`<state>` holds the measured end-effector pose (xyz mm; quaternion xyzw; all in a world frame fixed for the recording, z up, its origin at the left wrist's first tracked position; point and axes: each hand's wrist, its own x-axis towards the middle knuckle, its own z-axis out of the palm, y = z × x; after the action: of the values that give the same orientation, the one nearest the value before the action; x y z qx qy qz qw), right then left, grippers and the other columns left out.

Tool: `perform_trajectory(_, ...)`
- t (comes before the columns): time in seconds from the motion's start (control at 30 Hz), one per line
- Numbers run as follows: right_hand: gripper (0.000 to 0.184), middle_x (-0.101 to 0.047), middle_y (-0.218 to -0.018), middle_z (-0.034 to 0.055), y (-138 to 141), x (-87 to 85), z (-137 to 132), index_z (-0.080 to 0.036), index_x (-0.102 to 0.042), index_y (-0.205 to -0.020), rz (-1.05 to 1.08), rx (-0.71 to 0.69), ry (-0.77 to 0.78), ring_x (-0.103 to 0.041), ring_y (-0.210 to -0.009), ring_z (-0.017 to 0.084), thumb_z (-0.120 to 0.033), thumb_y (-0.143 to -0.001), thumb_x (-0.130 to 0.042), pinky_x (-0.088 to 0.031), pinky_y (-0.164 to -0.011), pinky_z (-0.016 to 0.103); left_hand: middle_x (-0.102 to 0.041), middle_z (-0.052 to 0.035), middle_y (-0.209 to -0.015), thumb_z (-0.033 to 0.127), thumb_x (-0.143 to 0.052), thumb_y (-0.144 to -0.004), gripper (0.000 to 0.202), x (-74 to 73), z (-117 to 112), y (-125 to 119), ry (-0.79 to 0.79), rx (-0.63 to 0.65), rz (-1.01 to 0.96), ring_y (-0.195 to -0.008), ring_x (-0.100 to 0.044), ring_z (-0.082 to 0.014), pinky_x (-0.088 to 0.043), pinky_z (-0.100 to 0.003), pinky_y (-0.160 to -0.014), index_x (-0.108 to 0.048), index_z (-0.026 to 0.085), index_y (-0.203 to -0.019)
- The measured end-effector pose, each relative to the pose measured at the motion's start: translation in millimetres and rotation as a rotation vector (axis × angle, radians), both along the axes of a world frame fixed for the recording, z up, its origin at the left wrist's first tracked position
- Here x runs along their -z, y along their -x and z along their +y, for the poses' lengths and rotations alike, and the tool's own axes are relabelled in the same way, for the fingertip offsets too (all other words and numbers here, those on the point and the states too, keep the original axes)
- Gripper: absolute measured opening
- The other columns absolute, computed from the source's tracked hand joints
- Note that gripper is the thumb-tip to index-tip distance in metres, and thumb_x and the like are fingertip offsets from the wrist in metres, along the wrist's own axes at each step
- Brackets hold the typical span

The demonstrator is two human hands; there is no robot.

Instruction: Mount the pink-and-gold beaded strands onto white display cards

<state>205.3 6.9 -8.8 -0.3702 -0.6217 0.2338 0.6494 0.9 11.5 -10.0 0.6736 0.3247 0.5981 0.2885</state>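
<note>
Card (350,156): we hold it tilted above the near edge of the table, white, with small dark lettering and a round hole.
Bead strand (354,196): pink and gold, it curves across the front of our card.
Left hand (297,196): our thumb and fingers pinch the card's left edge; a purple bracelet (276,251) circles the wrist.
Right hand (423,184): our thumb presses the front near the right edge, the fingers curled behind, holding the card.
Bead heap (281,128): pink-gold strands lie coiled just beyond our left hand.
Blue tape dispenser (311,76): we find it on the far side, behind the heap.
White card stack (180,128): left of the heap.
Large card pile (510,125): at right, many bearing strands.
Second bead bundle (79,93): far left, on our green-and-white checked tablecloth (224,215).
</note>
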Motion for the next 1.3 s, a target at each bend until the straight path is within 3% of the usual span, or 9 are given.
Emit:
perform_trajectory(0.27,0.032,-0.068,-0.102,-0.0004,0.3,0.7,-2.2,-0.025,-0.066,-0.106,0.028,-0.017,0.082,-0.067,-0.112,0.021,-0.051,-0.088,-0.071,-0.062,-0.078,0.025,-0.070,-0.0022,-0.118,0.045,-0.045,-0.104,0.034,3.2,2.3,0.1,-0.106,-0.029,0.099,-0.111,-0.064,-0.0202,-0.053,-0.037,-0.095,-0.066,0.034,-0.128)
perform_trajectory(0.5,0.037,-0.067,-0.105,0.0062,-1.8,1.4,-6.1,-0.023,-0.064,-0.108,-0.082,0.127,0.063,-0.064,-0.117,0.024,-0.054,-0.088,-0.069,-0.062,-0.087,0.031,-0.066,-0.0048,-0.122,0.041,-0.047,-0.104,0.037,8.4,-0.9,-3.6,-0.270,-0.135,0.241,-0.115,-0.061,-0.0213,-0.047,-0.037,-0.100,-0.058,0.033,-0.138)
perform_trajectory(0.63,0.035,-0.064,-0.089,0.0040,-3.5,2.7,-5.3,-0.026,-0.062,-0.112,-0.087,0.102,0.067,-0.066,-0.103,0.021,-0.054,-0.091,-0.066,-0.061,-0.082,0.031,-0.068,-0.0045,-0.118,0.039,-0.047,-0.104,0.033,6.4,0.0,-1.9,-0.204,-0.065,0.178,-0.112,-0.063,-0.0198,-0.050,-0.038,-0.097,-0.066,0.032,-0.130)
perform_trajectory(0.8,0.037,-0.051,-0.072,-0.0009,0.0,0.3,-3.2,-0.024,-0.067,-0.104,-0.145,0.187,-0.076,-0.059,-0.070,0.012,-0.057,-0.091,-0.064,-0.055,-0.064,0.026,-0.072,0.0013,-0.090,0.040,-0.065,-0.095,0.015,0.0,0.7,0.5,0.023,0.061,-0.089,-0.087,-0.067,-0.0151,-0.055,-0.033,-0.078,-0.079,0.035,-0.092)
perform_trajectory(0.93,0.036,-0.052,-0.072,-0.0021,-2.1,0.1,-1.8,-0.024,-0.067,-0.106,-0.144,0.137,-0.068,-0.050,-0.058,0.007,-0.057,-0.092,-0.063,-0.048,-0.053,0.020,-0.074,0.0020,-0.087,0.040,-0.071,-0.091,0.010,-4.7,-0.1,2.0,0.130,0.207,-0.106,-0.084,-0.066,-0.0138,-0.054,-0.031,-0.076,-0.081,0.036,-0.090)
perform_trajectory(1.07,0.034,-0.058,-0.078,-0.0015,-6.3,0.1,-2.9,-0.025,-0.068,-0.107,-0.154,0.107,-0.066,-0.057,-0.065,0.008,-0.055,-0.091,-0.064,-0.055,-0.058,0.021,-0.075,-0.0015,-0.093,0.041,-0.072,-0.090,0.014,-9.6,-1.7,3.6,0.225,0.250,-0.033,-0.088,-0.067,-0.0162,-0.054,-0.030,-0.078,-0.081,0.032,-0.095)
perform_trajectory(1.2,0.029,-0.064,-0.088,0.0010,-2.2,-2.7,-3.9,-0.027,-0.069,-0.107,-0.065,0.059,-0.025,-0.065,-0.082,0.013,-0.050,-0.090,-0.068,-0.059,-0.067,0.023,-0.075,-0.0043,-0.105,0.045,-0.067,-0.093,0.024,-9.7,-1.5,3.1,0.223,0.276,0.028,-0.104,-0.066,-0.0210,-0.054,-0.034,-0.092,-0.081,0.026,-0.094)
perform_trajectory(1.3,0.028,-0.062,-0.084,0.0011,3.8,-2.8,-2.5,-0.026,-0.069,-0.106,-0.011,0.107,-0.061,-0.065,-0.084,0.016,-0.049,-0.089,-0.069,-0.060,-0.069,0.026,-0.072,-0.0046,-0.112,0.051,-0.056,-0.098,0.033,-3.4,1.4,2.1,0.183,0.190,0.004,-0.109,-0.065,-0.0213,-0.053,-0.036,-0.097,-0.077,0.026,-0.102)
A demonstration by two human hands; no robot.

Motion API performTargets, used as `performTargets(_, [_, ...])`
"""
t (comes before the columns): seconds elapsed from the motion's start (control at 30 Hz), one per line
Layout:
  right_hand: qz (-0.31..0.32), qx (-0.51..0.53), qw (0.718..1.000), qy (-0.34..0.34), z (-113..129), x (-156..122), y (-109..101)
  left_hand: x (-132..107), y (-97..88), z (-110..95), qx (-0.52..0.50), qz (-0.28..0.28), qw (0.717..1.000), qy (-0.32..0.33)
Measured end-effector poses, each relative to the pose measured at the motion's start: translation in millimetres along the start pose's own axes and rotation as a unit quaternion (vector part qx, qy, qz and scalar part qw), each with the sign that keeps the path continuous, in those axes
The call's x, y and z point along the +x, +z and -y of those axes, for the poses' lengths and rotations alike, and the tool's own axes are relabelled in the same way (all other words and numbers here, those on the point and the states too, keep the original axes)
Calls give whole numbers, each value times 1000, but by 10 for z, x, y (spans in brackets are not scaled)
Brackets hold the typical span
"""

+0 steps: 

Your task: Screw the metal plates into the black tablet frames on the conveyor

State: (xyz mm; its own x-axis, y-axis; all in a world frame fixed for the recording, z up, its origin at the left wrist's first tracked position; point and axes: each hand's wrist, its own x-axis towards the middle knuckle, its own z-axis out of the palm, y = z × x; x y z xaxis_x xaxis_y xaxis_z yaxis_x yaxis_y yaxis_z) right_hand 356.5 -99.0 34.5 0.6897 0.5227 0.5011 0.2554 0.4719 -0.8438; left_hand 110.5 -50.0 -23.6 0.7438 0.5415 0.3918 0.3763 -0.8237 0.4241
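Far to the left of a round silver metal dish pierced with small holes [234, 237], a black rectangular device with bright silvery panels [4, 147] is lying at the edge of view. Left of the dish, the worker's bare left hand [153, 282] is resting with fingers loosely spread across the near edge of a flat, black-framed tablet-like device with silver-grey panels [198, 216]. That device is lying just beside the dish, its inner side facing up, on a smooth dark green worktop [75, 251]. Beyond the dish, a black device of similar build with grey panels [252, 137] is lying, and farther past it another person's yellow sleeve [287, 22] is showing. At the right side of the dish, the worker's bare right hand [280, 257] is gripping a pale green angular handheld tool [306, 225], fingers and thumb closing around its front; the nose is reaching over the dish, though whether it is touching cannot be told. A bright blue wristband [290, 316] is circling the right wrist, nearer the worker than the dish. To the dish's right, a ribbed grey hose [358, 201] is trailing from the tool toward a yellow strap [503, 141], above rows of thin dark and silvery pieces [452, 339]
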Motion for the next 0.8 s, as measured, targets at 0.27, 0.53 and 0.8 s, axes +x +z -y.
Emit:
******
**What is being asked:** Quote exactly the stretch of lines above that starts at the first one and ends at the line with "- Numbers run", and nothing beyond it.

**Task answer:**
`<state>` holds the measured end-effector pose (xyz mm; quaternion xyzw; all in a world frame fixed for the recording, z up, its origin at the left wrist's first tracked position; point and axes: each hand's wrist, its own x-axis towards the middle knuckle, its own z-axis out of the palm, y = z × x; after the action: of the values that give the same orientation, the one nearest the value before the action; x y z qx qy qz qw), right then left, grippers and the other columns left out.

Tool: `perform_trajectory(_, ...)`
- t (comes before the columns): time in seconds from the motion's start (control at 30 Hz), one per line
- Numbers run as follows: right_hand: gripper (0.000 to 0.184), middle_x (-0.101 to 0.047), middle_y (-0.218 to -0.018), middle_z (-0.034 to 0.055), y (-138 to 141), x (-87 to 85), z (-137 to 132), index_z (-0.080 to 0.036), index_x (-0.102 to 0.042), index_y (-0.205 to -0.020), rz (-1.05 to 1.08), rx (-0.71 to 0.69), ry (-0.77 to 0.78), ring_x (-0.103 to 0.041), ring_y (-0.210 to -0.009), ring_z (-0.017 to 0.084), thumb_z (-0.120 to 0.033), thumb_y (-0.143 to -0.001), thumb_x (-0.130 to 0.042), pinky_x (-0.088 to 0.031), pinky_y (-0.164 to -0.011), pinky_z (-0.016 to 0.103); left_hand: middle_x (-0.102 to 0.041), middle_z (-0.052 to 0.035), middle_y (-0.209 to -0.015), thumb_z (-0.033 to 0.127), thumb_x (-0.143 to 0.052), thumb_y (-0.144 to -0.004), gripper (0.000 to 0.202), x (-74 to 73), z (-117 to 112), y (-125 to 119), ry (-0.79 to 0.79), rx (-0.63 to 0.65), rz (-1.01 to 0.96), ring_y (-0.195 to -0.008), ring_x (-0.100 to 0.044), ring_z (-0.082 to 0.014), pinky_x (-0.088 to 0.043), pinky_z (-0.100 to 0.003), pinky_y (-0.160 to -0.014), index_x (-0.108 to 0.048), index_z (-0.026 to 0.085), index_y (-0.203 to -0.019)

Nothing else is part of this output.